Les flûtes à champagne scintillent dans la lumière rouge. De la musique est diffusée en arrière-plan. Un coup d'éponge rapide sur le comptoir - et les clients peuvent arriver. À l'entrée du club Oceano de Lugano se déroule alors le programme habituel en temps de Covid: désinfection, mise en place du masque, présentation du certificat, prise de la température. Pour les Italiens, le Super Green Pass est obligatoire. À l'Oceano, ils représentent 80% de la clientèle. «Les personnes non vaccinées n'ont aucune chance chez nous», explique à Blick le patron de la plus grande maison close du Tessin, Bernhard Windler, 51 ans.
Comme tant d'autres dans sa branche, le gérant traverse une période difficile. «Lorsque j'ai repris l'Oceano en 2014, les affaires fleurissaient encore. Nos 62 chambres étaient bien occupées», se souvient-il. Maintenant, en revanche, seule une sur trois serait encore utilisée. Et encore.
«Beaucoup de filles se sont reconverties pendant la pandémie. Elles se sont mariées, ont ouvert un B&B ou un magasin dans leur pays», poursuit Bernhard Windler. À plusieurs reprises, le patron de la maison close a dû fermer en raison du nombre élevé de cas Covid, puis a pu rouvrir pendant quelques mois. Au cours des deux dernières années, le chiffre d'affaires de l'Oceano a chuté de 60%.
Une année à vivre sur ses économies
Maria (30 ans) travaille à nouveau à l'Oceano depuis un peu plus d'une semaine. «À cause du Covid, j'ai fait une pause d'une année entière. Maintenant, mes économies sont épuisées», raconte cette Roumaine. Elle ne fera toutefois pas de gros bénéfices ce soir-là. Les clients sont inquiets, dit Maria. Et l'argent n'est plus aussi facile à trouver en cette période de pandémie. Surtout chez les Italiens.
Il y a une dizaine d'années, le Tessin était encore considéré comme l'eldorado de la luxure. Près de 1000 femmes travaillaient dans 37 maisons closes. Plus de 80% des clients venaient de la région frontalière italienne.
Depuis lors, la situation n'a cessé de se dégrader: le canton a fait fermer des établissements illégaux situés dans des zones résidentielles. L'action «Domino» a fait les gros titres en 2012 - 24 maisons closes ont été fermées, 182 personnes ont été dénoncées, 11 millions de francs ont été confisqués. Il s'en est suivi une obligation d'enregistrement pour les prostituées. Désormais, les visas ne sont plus délivrés qu'aux citoyennes de l'UE. La cherté du franc et la crise économique ont fait le reste. En 2016 déjà, il ne restait plus que 15 des quelque trois douzaines de maisons closes. Et puis, la pandémie est arrivée.

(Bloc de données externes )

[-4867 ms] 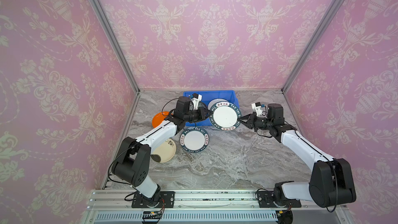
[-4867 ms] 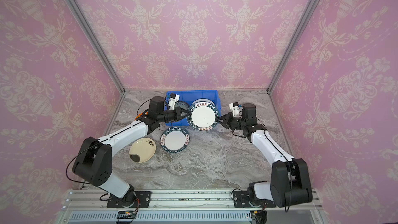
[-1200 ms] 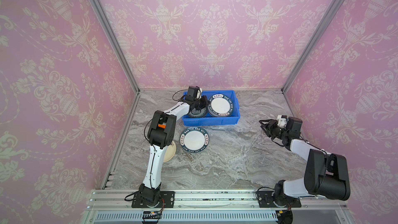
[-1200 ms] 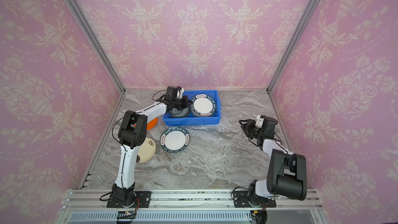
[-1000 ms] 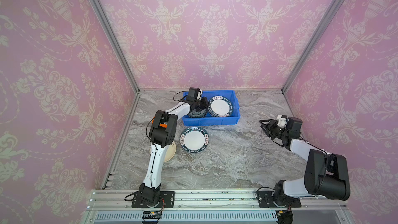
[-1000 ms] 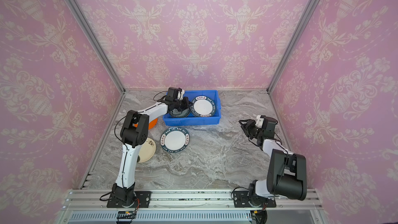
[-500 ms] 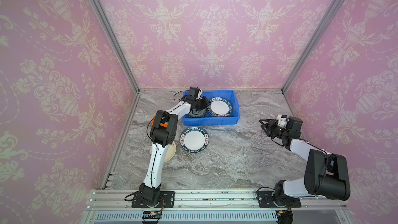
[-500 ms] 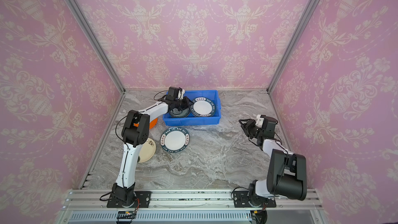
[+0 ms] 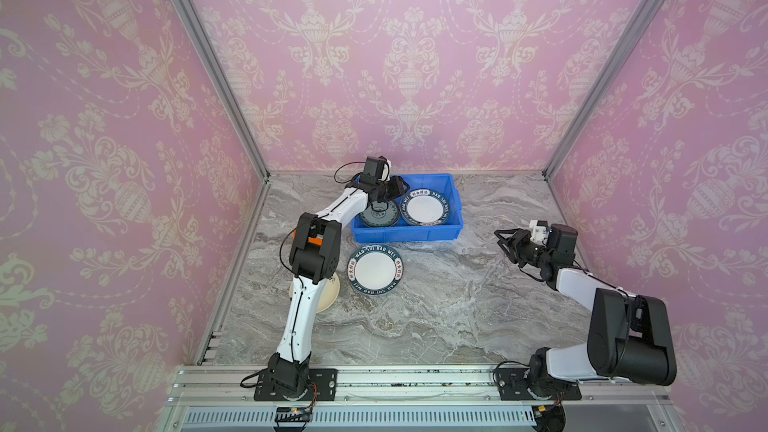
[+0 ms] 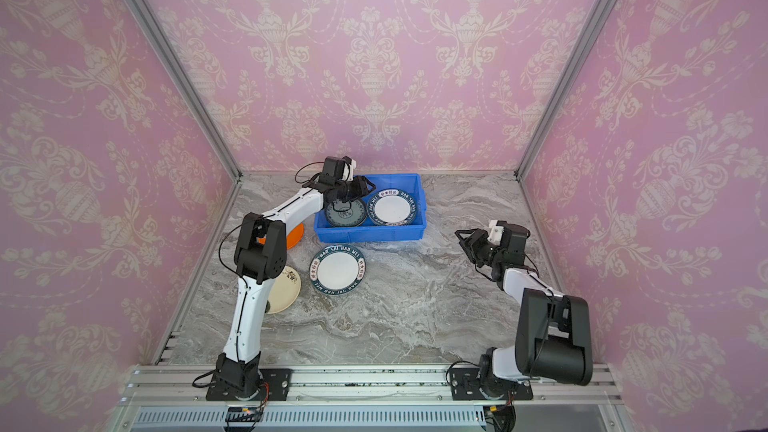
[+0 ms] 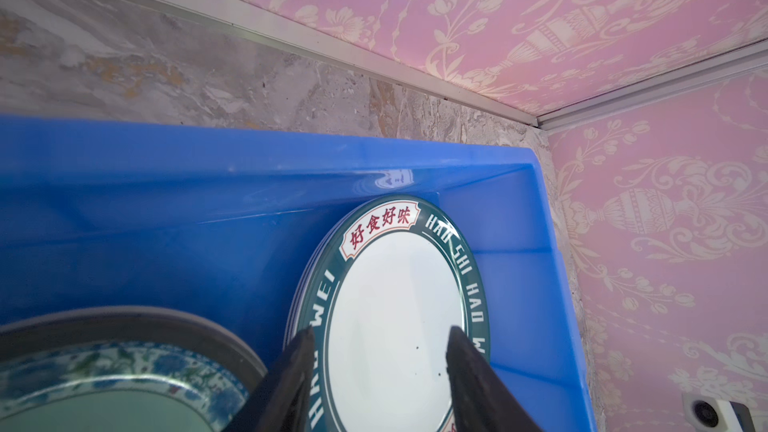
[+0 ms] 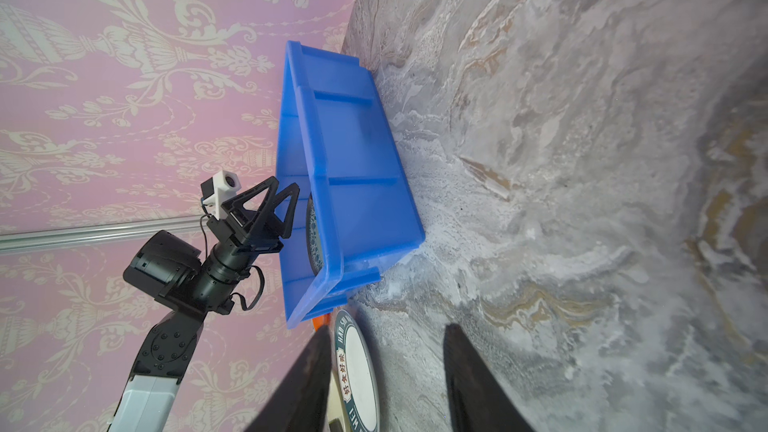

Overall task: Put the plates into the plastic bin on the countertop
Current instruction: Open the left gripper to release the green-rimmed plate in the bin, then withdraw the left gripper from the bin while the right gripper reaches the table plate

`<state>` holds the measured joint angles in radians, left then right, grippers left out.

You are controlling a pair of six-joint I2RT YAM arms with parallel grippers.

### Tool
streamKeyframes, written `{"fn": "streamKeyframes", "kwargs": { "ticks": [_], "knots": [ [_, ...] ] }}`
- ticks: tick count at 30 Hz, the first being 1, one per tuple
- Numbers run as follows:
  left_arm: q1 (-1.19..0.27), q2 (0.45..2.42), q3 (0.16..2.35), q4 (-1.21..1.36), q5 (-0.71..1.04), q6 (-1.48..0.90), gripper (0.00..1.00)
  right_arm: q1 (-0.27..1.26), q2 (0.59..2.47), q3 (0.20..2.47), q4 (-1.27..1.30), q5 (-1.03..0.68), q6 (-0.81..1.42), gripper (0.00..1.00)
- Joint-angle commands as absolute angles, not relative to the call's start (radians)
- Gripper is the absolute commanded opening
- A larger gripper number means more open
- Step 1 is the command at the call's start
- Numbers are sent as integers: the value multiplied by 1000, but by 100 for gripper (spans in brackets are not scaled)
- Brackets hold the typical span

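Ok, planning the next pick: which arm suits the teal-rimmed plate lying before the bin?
Left, probably: the left gripper hangs open over the bin, just behind that plate; the right gripper sits farther off.

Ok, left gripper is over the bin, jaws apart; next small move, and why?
Probably raise the left gripper straight up, clear of the plastic bin: its jaws are open, the blue-patterned plate lies flat inside, and a teal-rimmed plate sits on the countertop to fetch.
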<state>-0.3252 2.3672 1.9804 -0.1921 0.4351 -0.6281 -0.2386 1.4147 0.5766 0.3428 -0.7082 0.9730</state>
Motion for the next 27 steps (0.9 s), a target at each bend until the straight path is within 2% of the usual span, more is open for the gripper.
{"fn": "streamKeyframes", "kwargs": {
  "ticks": [1, 7, 16, 21, 27],
  "knots": [
    [-315, 2314, 2005, -245, 403, -585, 53, -235, 1383, 571, 324, -692, 956, 46],
    [-316, 2225, 1933, -219, 397, -593, 53, -229, 1337, 571, 268, -685, 905, 46],
    [-316, 1931, 1599, -69, 388, -629, 56, -199, 1248, 618, 114, -675, 859, 46],
    [-318, 1765, 1427, -36, 398, -634, 60, -120, 1151, 657, 3, -602, 819, 46],
    [-321, 1615, 1224, 5, 386, -615, 59, 31, 1072, 647, -21, -507, 837, 45]
  ]
}}
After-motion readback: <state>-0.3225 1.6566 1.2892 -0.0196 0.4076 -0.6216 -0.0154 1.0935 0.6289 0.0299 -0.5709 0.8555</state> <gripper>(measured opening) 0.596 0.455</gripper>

Les maisons closes respectaient les règles Covid
Aujourd'hui, il ne reste plus que sept maisons closes ouvertes. «Rien que ces derniers mois, quatre établissements ont fermé», explique Bernhard Windler. Son Oceano The Club fait partie des rares survivants. «Nous avions des réserves financières, explique le patron. «Nous avons même pu garder nos 19 employés permanents.» Mais la crise sanitaire lui a coûté cher: il a investi plus de 200'000 francs dans le concept Covid.
«Nous n'avins pas eu un seul cas de Covid, ni chez les filles ni chez les clients, jusqu'à l'arrivée d'Omicron, explique Benhard Windler. Finalement, en janvier, onze des nôtres sont tombés malades. Et quatre filles de Roumanie n'ont pas pu venir à cause d'Omicron.»

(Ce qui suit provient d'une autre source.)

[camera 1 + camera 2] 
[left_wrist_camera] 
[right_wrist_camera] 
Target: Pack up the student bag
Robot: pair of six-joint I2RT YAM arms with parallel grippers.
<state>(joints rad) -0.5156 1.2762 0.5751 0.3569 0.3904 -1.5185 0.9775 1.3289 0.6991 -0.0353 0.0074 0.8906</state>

Même chez la concurrence, le bilan de Corona est étonnamment bon, selon lui. L'unité spéciale pour la prostitution de la police cantonale tessinoise (Teseu) le confirme également: «Les règles anti-Covid ont été respectées dans tous les établissements légaux.»

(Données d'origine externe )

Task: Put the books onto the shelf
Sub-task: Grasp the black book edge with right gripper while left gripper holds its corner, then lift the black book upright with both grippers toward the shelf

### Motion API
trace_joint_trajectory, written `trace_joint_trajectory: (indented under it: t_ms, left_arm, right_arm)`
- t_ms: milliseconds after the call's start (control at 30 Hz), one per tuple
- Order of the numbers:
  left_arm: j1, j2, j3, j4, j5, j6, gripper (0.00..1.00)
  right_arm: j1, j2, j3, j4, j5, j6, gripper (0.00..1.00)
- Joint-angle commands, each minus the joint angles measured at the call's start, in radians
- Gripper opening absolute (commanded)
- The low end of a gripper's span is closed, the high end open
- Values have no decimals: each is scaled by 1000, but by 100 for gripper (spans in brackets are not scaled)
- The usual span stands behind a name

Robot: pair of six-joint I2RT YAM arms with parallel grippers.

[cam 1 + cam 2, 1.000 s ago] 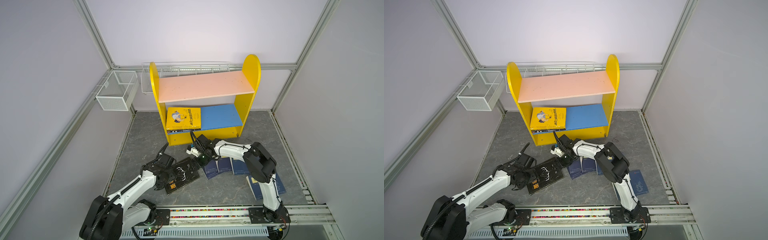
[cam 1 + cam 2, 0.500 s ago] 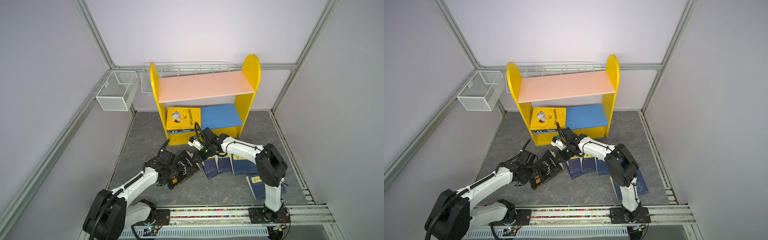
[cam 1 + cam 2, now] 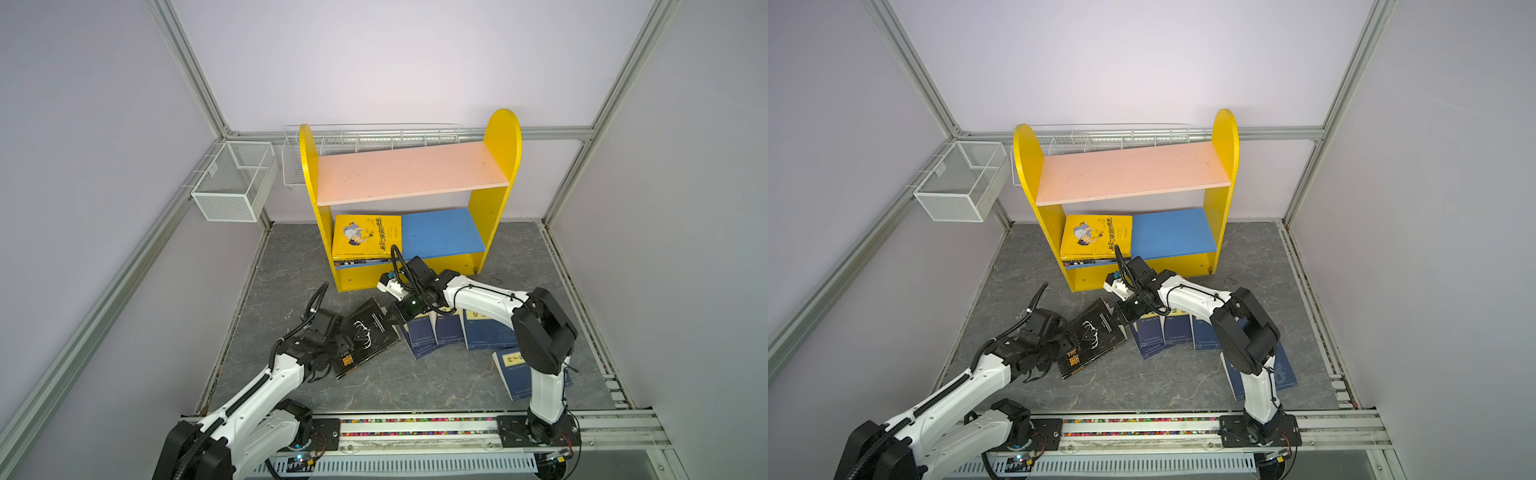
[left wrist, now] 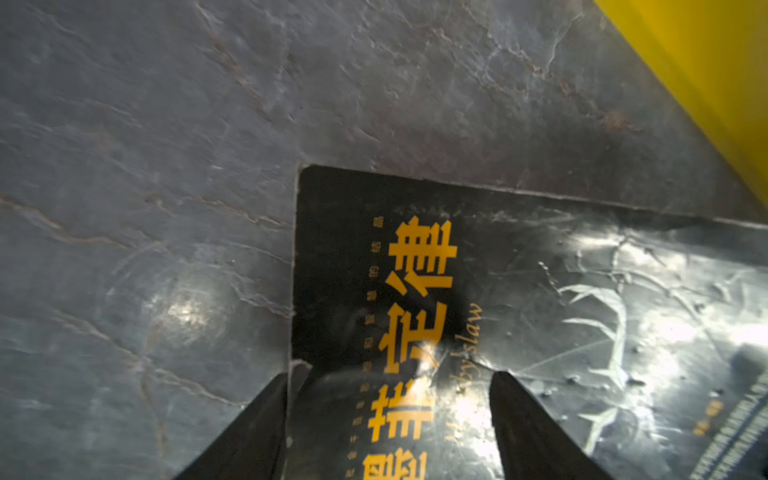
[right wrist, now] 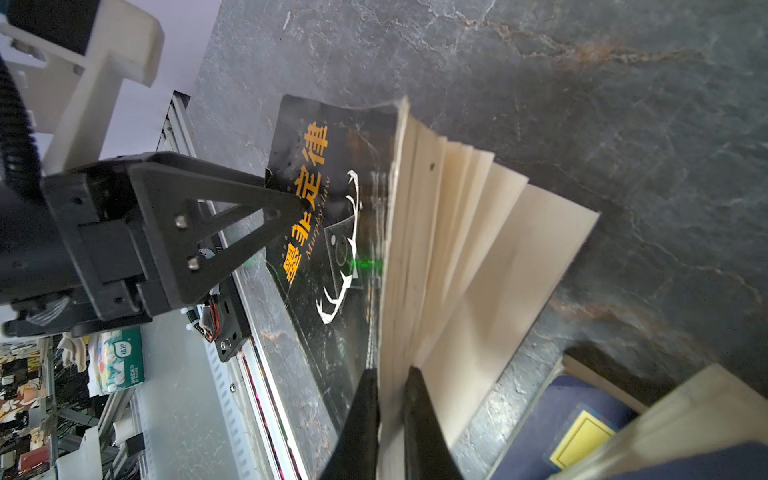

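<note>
Right gripper [image 5: 392, 376] just went from wide to a narrow pinch on the page edge of the black book [image 3: 368, 334]. The book has swung round a bit on the counter [image 3: 415, 382] in front of the shelf [image 3: 500, 137]. Its pages are fanning, so I reckon I've only caught a few leaves.

Left gripper [image 4: 390, 378] stands wide over the book's other end, not clamping.

On the shelf, a yellow book [image 3: 368, 235] tops a small stack on the blue board [image 3: 440, 235], and the pink board [image 3: 411, 172] is bare. The wire basket [image 3: 232, 187] beside the shelf looks empty.
</note>
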Motion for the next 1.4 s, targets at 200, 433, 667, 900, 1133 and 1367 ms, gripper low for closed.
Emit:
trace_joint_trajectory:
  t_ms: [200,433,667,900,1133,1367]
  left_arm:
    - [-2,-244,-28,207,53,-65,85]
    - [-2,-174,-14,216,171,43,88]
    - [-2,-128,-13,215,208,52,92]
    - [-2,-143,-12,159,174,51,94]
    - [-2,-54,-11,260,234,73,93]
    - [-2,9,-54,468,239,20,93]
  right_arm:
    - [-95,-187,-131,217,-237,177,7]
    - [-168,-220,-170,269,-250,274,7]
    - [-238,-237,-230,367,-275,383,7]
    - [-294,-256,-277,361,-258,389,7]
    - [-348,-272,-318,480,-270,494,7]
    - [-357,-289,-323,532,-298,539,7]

Malgré tout, pour que le commerce du désir et du sexe puisse à nouveau prospérer, Bernhard Windler espère l'aide du Conseil fédéral. Une fois les mesures sanitaires levées, il est certain que «les clients reviendront. Ils en auront assez de l'isolement et chercheront à nouveau des contacts humains - je suis tout à fait optimiste!»